Ini kisahku ketika bermukim di Pontianak beberapa tahun silam. Tatkala bertugas di kota hantu tersebut, konflik antaretnis di Provinsi Kalimantan Barat (Kalbar), antara 1995 – 2002, tengah hangat-hangatnya. Namun dibalik peristiwa pahit itu, ada aroma keindahan dan sulit dilupakan. Yaitu, musik Tanjidor.
Setiap musim libur sekolah, putri dan puteraku Indah Kirana dan adiknya Andri Ganesa  kerap merengek-rengek minta diajak ke kota Sambas. Terutama Indah, yang saat itu masih gadis dan kini telah bermukim di Batam sebagai dokter Puskesmas.
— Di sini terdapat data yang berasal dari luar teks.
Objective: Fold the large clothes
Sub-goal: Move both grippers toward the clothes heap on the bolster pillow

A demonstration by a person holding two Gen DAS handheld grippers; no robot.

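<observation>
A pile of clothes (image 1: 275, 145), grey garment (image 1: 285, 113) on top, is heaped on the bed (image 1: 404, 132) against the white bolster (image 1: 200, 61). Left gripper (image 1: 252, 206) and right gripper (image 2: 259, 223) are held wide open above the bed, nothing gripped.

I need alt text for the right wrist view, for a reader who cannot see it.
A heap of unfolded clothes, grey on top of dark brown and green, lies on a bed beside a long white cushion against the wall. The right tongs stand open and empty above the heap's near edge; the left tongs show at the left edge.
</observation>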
Gadis kelahiran Betawi ini rindu kampung halaman lantaran di kota itu, dari segi kultur, memiliki beberapa kesamaan. Antara lain soal kesenian tanjidor dan logat bahasa daerah. Belum lagi cara berpakaian warga setempat di daerah pedalamannya, penuh dengan nilai-nilai relegius.
Jadi, sangat masuk akal gadis ini meminta diajak berlibur ke kota bekas konflik antaretnis tersebut. Pasalnya, ia ingin menghilangkan rasa rindu akan kampung halamannya, di bilangan Ceger, Cipayung, Jakarta Timur.
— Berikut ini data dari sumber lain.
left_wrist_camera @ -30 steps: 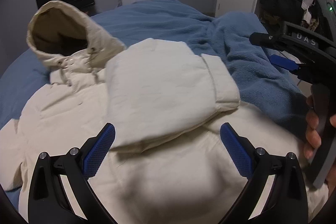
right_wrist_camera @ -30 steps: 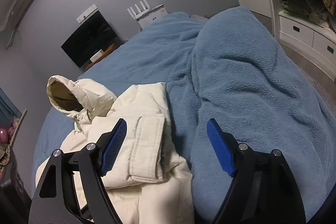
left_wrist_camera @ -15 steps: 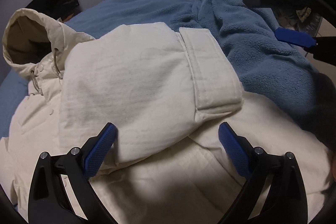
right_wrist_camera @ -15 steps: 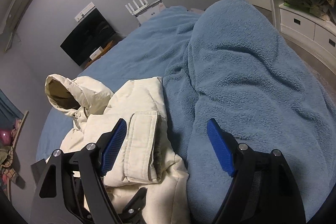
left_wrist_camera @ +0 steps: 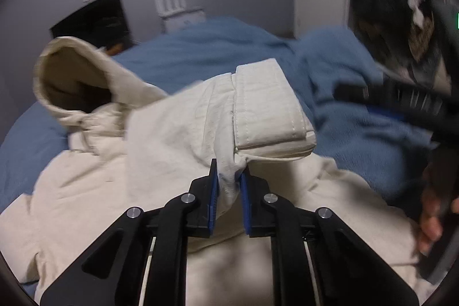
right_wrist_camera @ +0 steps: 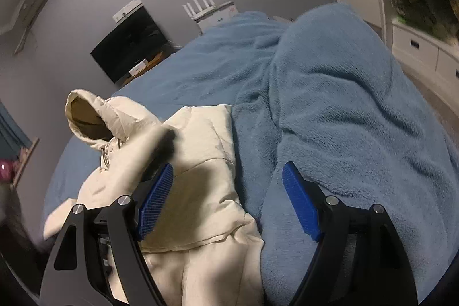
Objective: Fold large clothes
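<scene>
A cream hooded jacket (left_wrist_camera: 94,191) lies on a blue blanket, hood (left_wrist_camera: 71,82) at the far left. Its sleeve (left_wrist_camera: 200,122), with a wide cuff (left_wrist_camera: 266,111), is folded across the body. My left gripper (left_wrist_camera: 229,182) is shut on a pinch of sleeve fabric just below the cuff and lifts it. My right gripper (right_wrist_camera: 228,200) is open and empty, hovering over the jacket's right edge (right_wrist_camera: 206,208) where it meets the blanket; it also shows blurred at the right of the left wrist view (left_wrist_camera: 401,102).
The blue fleece blanket (right_wrist_camera: 344,119) covers the bed and bunches high at the right. A black screen (right_wrist_camera: 129,45) and a white router (right_wrist_camera: 206,10) stand by the grey far wall. White drawers (right_wrist_camera: 424,48) and hanging clothes are at the far right.
My left gripper has closed on the sleeve below the cuff and raised it. The right gripper stays open and has shifted slightly over the jacket's edge.
</scene>
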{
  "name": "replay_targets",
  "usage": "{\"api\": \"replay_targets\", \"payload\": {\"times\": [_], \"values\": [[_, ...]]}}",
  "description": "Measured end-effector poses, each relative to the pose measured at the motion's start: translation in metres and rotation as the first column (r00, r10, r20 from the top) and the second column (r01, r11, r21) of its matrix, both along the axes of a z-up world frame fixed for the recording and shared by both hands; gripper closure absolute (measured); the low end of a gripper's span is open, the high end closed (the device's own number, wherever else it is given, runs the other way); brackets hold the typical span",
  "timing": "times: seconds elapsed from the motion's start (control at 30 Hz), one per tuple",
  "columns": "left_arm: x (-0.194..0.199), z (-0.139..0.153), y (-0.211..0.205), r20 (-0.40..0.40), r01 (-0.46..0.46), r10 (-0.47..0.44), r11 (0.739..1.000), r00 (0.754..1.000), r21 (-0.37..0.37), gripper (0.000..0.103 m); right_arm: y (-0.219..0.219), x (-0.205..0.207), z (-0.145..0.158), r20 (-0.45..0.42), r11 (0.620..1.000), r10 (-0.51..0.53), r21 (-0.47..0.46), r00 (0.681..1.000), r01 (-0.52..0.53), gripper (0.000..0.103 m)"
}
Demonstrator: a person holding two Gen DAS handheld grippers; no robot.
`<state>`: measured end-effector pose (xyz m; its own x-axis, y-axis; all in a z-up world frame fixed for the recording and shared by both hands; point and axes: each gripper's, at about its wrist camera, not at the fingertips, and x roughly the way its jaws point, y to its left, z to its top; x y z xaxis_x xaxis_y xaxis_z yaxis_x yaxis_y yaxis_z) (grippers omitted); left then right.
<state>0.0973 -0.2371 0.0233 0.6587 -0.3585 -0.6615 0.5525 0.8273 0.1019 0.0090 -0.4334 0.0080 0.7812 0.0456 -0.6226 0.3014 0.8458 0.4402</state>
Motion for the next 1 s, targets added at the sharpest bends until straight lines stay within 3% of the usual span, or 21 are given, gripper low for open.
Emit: {"api": "replay_targets", "payload": {"times": [0.17,0.33,0.43,0.6,0.73,0.8,0.87,0.9,0.97,1.0], "values": [[-0.002,0.044,0.075,0.029,-0.098,0.099,0.994,0.995,-0.054,0.089,0.027,0.003,0.01,0.015,0.99,0.082,-0.113,0.996,-0.08,0.028],[-0.001,0.055,0.151,0.003,-0.214,0.215,0.974,0.977,-0.069,0.089,0.056,0.003,0.019,0.024,0.96,0.156,-0.239,0.987,-0.146,0.028],[0.003,0.043,0.19,-0.072,-0.295,0.288,0.95,0.955,-0.103,0.089,0.07,0.006,0.016,0.009,0.943,0.206,-0.269,0.978,-0.196,0.028],[0.007,-0.005,0.231,-0.197,-0.391,0.365,0.913,0.91,-0.113,0.089,0.081,0.015,0.003,-0.052,0.927,0.24,-0.285,0.969,-0.245,0.028],[0.014,-0.045,0.252,-0.365,-0.469,0.406,0.877,0.838,-0.102,0.089,0.081,0.02,-0.009,-0.107,0.926,0.239,-0.275,0.965,-0.26,0.028],[0.016,-0.053,0.257,-0.418,-0.5,0.425,0.862,0.803,-0.086,0.086,0.081,0.02,-0.012,-0.122,0.926,0.234,-0.276,0.965,-0.259,0.028],[0.015,-0.052,0.264,-0.427,-0.537,0.458,0.84,0.78,-0.081,0.072,0.081,0.021,-0.014,-0.132,0.926,0.229,-0.277,0.964,-0.258,0.028],[0.013,-0.048,0.269,-0.408,-0.551,0.478,0.831,0.778,-0.076,0.068,0.081,0.021,-0.013,-0.132,0.926,0.227,-0.278,0.965,-0.256,0.028],[0.001,-0.029,0.278,-0.315,-0.568,0.518,0.818,0.795,-0.091,0.046,0.083,0.018,-0.003,-0.124,0.924,0.224,-0.289,0.967,-0.251,0.028],[-0.004,-0.019,0.28,-0.278,-0.567,0.522,0.817,0.806,-0.109,0.046,0.086,0.018,0.004,-0.112,0.921,0.234,-0.292,0.966,-0.257,0.028]]}}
Untuk mencapai Kota Sambas, Ibukota Kabupaten Sambas, butuh waktu 5 jam perjalanan menempuh jarak sekitar 175 km. Dalam perjalanan Pontianak - Sambas, terlewati beberapa kota bernuansa etnis Cina, seperti Desa Sungai Duri, Kota Mempawah, Singkawang, dan Pemangkat.
Ornamen merah dan kelenteng mendominasi di banyak lokasi. Belum lagi kawasan Pasir Panjang, punya pantai indah dan sangat bagus jika lokasi tersebut dijadikan resort.
Jika dilihat secara fisik, sepintas kota Sambas yang berada di ujung utara Kalbar dan berbatasan langsung dengan Serawak, Malaysia, secara logika tak mungkin punya kedekatan dengan budaya Betawi. Namun ketika menyaksikan dari dekat, mulai cara berpakaian (kebaya), kain tenun songket, cara berkerudung dan bahasa daerah yang digunakan punya kesamaan dengan Warga Betawi.
Apa lagi di daerah ini berdiri kraton, sisa peninggalan masa silam. Bangunan keraton menghadap ke arah barat ke arah Sungai Sambas. Ke arah utara dari dermaga terdapat Sungau Sambas Kecil, dan ke arah selatan terdapat Sungai Teberau. Di sekeliling tanah keraton merupakan daerah rawa-rawa dan mengelompok di beberapa tempat terdapat makam keluarga sultan.
Bangunan keraton lama dibangun oleh Sultan Bima pada 1632 (sekarang telah dihancurkan), sedangkan keraton yang kini berdiri dibangun pada 1933. Sebagai sebuah keraton di tepian sungai, tentu sarana transportasinya perahu atau kapal ikut menentukan perjalanan perkembangan budaya setempat.
Dermaga yang terletak di depan keraton dikenal dengan nama Jembatan Seteher. Jembatan ini menjorok ke tengah sungai. Dari dermaga ini ada jalan yang menuju keraton dan melewati gerbang di daerah pertemuan Sungai Sambas dan Sambas Kecil terdapat sebuah keraton yang seluruh dindingnya dibuat dari kayu.